Why is it bad to have colleagues like this and how to deal with them?

Posted in Personal life, Workplace, Career, Czech it out!

The first time I heard the word oxymoron was during a job interview in 2010. We were talking about my skills and how it was my previous job when he asked me if I had some difficulties here in Prague, while working. At that time I said that I didn’t notice anything so drastic but, yes, I had some problems. At that time thought it could be culture related since I am from Brazil. When I described which problems he said that I was facing a common oxymoron around here. I asked what is it and he gave me some examples. The last example was “Czech professional”.

Disclaimer: I am not targeting any nationality, but as I live in Prague the percentage of local oxymoron is higher. For sure someone living in a different country will see this pattern in a different nationality.

Oxymoron, if you don’t know, is when contradictory set of words appear in the same sentence. Like civil war, noisy silence, living dead, seriously funny and so on.

The problem I was facing was related with people who were thinking they own the office space and you would break the status quo. We all know people like this, no matter the place in the world they come from. I have 2 examples very vivid in my memory:

  • A person who goes beyond his/her job description and gets activities from other people thinking it’s doing something good, but then blames others when things start to be problematic because of his/her own proactivity (“this was your job!”);
  • A person who treats the office like his/her home and takes everything personally (“I’ll not do anything for him/her because he/she screamed at me last week”).

Of course, there are situations where both examples are in the same person.

When people behave as mentioned above the office starts to become a toxic place. And it’s easy to notice: The team leader (or manager) only needs to pay attention on where is the bottleneck. Sometimes, in some projects, a bottleneck is caused by performance of 1 or more team members.
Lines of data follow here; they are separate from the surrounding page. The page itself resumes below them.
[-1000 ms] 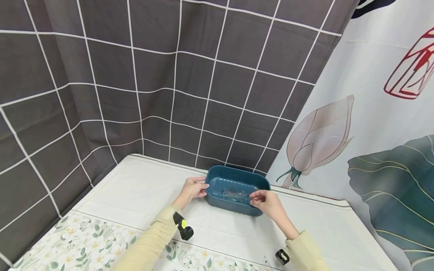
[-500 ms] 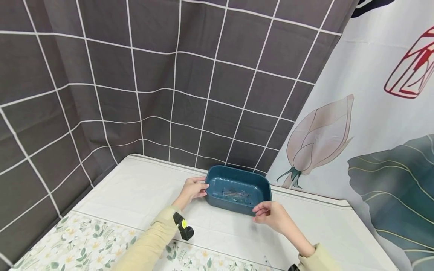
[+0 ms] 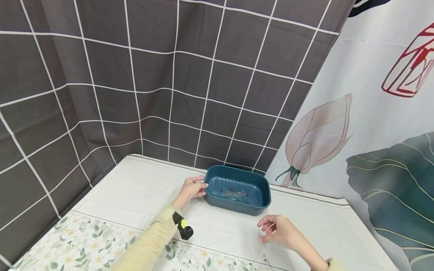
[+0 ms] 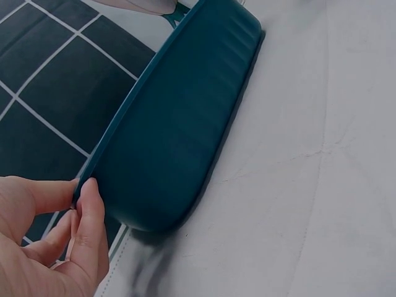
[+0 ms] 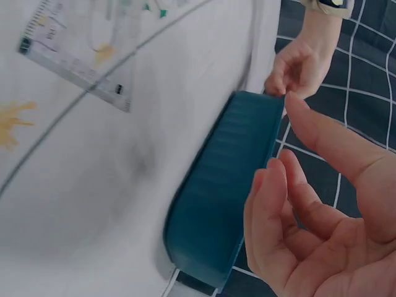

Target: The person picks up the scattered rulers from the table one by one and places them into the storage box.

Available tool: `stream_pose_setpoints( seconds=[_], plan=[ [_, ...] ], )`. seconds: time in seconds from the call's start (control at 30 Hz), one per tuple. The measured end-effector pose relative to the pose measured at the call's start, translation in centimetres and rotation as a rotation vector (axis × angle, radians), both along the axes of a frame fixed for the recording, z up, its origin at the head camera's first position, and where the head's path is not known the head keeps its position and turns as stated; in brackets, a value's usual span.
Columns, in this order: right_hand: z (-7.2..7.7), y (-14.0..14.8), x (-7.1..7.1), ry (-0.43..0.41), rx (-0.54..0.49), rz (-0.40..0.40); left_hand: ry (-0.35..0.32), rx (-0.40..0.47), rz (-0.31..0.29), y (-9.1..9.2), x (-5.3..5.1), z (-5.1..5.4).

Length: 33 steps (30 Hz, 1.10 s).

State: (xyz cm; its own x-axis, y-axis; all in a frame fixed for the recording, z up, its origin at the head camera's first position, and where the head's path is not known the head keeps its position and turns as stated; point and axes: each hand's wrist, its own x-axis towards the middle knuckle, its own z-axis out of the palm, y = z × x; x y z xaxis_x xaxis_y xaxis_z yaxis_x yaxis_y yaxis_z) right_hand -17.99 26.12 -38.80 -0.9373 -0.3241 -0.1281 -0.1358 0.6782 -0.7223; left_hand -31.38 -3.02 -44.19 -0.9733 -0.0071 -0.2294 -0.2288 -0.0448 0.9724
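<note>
A dark teal rectangular basin point(image 3: 217, 199) stands on the white tablecloth, by the dark curtain. Inside its floor lie several thin clear pieces point(image 3: 235, 193), too small to name. At the basin's left end my left hand point(image 3: 191, 190) pinches the rim; the left wrist view shows thumb and fingers on either side of the rim point(image 4: 93, 162). My right hand point(image 3: 279, 231) hovers in front of the basin's right corner, apart from it. Its fingers are loosely bent and hold nothing, as the right wrist view point(image 5: 309, 229) confirms.
Near the front of the table lies a clear flat piece with dark marks point(image 5: 77, 80), faint in the head view. A floral cloth strip point(image 3: 81, 241) runs along the front. The grid-patterned curtain point(image 3: 162, 105) hangs right behind the table.
My right hand has left the inside of the basin, passed over its front rim and moved right and toward me. The left hand stays on the rim; the basin has hardly moved.
</note>
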Motion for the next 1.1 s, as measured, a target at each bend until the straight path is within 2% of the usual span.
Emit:
stream_pose_setpoints(
  seconds=[0.23,0.43,0.63,0.87,1.1],
  plan=[
    [-1.5,0.8,1.3,-0.083,0.041,0.044,0.002,-0.007,-0.005,-0.1,0.1,0.2],
    [-2.6,1.1,2.0,-0.172,0.105,-0.007,0.008,-0.005,-0.005,-0.1,0.1,0.2],
    [-3.6,0.8,2.5,-0.261,0.122,-0.088,0.014,-0.007,-0.011,-0.1,0.3,0.3],
    [-5.1,0.2,3.0,-0.195,0.201,-0.131,0.018,-0.007,-0.007,-0.1,0.3,0.3],
    [-5.6,-0.1,3.1,-0.159,0.252,-0.147,0.015,-0.003,-0.006,-0.1,0.2,0.2]
  ],
)
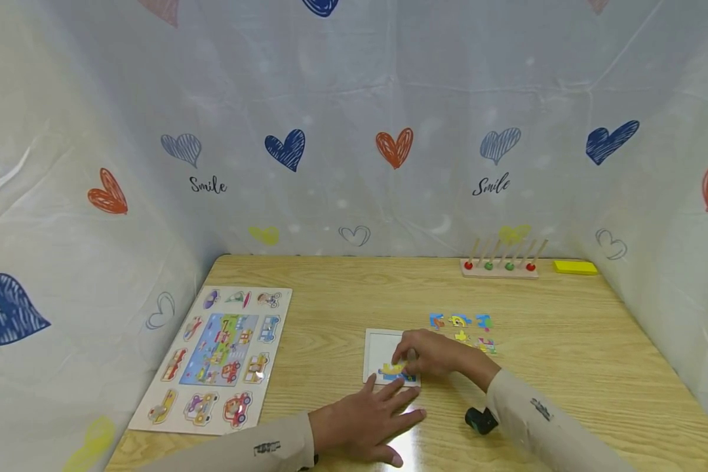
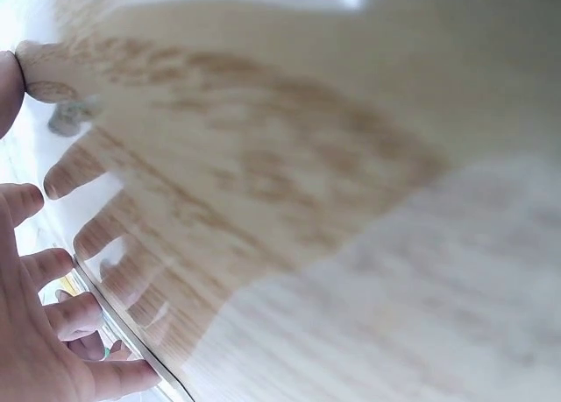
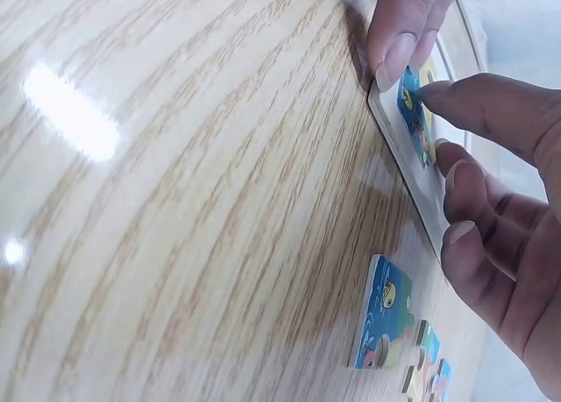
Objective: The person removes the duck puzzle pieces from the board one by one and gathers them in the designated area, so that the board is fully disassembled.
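A small white puzzle tray (image 1: 373, 351) lies on the wooden table, with yellow and blue jigsaw pieces (image 1: 391, 371) along its near side. My right hand (image 1: 433, 352) reaches over the tray and pinches a jigsaw piece there between thumb and fingers; the fingers partly hide it. In the right wrist view the thumb touches a blue piece (image 3: 412, 104) inside the tray's border. With fingers spread, my left hand (image 1: 368, 423) rests at the tray's near edge, fingertips touching it. Several loose jigsaw pieces (image 1: 460, 320) lie right of and behind the right hand.
To the left lies a large board (image 1: 268, 367) with vehicle pictures. At the back right stand a wooden peg rack (image 1: 499, 272) with red and green beads and a yellow block (image 1: 575, 267). A black object (image 1: 480, 421) is by the right sleeve. A heart-patterned curtain surrounds the table.
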A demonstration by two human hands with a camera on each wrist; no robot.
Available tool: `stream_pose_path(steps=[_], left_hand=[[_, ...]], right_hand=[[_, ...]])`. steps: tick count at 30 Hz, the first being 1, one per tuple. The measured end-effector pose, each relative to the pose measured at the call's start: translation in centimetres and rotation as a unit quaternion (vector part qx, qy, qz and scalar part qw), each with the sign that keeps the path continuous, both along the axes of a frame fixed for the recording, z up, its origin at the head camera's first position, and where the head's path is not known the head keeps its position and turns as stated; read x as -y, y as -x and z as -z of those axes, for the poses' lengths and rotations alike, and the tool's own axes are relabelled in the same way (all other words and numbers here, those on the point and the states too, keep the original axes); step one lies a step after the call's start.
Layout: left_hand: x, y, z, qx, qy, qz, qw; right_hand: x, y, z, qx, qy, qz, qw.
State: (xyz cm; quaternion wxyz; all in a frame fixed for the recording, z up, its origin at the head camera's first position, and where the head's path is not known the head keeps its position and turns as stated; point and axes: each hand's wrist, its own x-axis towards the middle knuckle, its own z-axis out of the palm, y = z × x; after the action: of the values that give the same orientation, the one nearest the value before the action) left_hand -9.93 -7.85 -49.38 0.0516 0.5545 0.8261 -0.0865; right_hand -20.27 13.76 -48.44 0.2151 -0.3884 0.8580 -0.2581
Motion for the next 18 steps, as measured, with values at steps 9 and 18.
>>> stream_pose_path(steps=[9,18], left_hand=[[-0.07,-0.17,-0.1,-0.011,-0.001,0.001,0.9999],[-0.09,-0.15,-0.03,-0.011,0.001,0.001,0.9999]], right_hand=[[0.23,-0.06,-0.12,0.011,-0.001,0.0,0.9999],[0.59,-0.27,-0.24,0.008,-0.006,-0.007,0.9999]])
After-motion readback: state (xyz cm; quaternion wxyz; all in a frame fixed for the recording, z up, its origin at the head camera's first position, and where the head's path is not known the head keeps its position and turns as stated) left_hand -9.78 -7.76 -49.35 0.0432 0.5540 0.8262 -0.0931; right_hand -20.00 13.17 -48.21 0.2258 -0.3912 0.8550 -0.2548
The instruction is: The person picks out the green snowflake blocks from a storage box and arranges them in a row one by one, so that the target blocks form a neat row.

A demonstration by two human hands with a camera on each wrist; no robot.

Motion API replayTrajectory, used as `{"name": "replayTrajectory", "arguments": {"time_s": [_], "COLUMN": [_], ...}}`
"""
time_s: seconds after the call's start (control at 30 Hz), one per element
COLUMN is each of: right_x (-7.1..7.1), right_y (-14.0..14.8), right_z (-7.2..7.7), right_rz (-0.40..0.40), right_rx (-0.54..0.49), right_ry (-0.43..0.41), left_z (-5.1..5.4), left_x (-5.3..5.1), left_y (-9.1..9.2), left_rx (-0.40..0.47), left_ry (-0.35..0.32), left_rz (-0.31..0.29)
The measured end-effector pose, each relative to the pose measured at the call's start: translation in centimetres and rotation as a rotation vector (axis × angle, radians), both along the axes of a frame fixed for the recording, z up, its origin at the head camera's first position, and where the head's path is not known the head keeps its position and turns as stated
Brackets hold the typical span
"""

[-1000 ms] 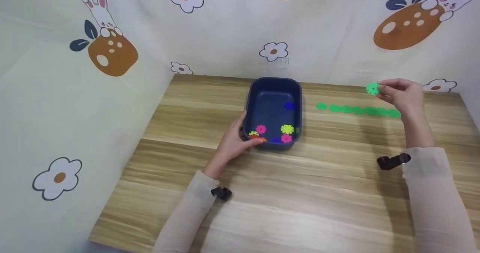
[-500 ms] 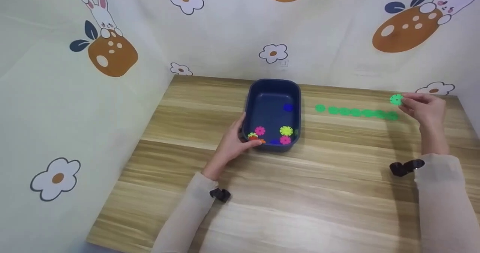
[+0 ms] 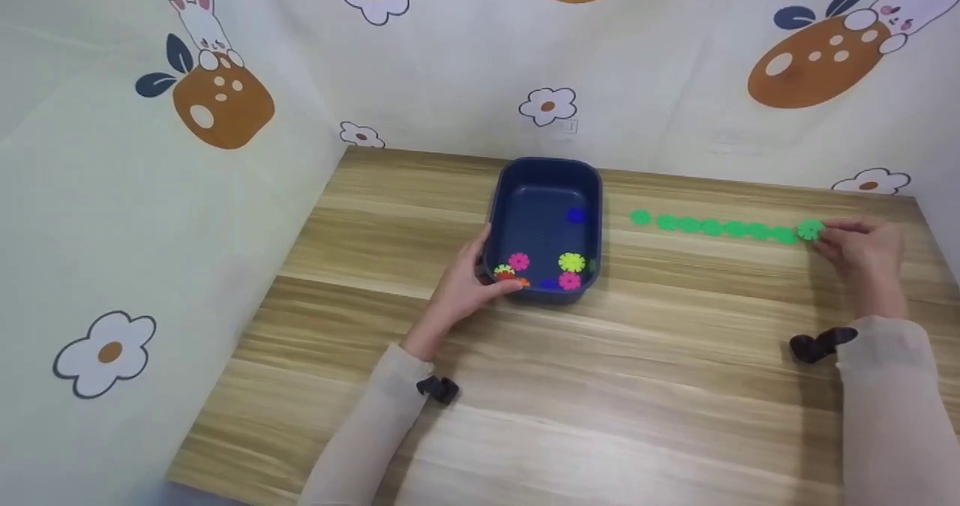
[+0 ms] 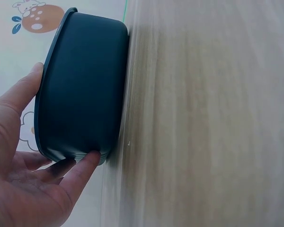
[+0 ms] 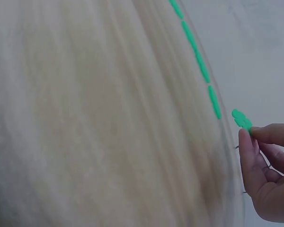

But in a toxic office the performance is not the issue, but the person itself.

If you want to recognize this behavior you should pay attention to:

  1. Self-proclaimed office stars (“Nothing would work without me”);
  2. The one who makes himself/herself busy by getting tasks from other colleagues, and blame them when something goes wrong;
  3. A person who takes everything personal in the office;
  4. The classic apple polishers.

How to deal with them?

If you are not a team leader or manager I’d recommend you to report it. The leader should be responsible for this kind of conversation. But, still, it’s difficult even for the leader as it doesn’t depend only on him. The person should be willing to understand the issues and change. Not everybody has enough self-awareness and also not everybody would be willing to accept that he/she is part of the problem. But as we say back in my country, there is always an old shoe to a tired foot. Which means this person might be a perfect fit in another department or company.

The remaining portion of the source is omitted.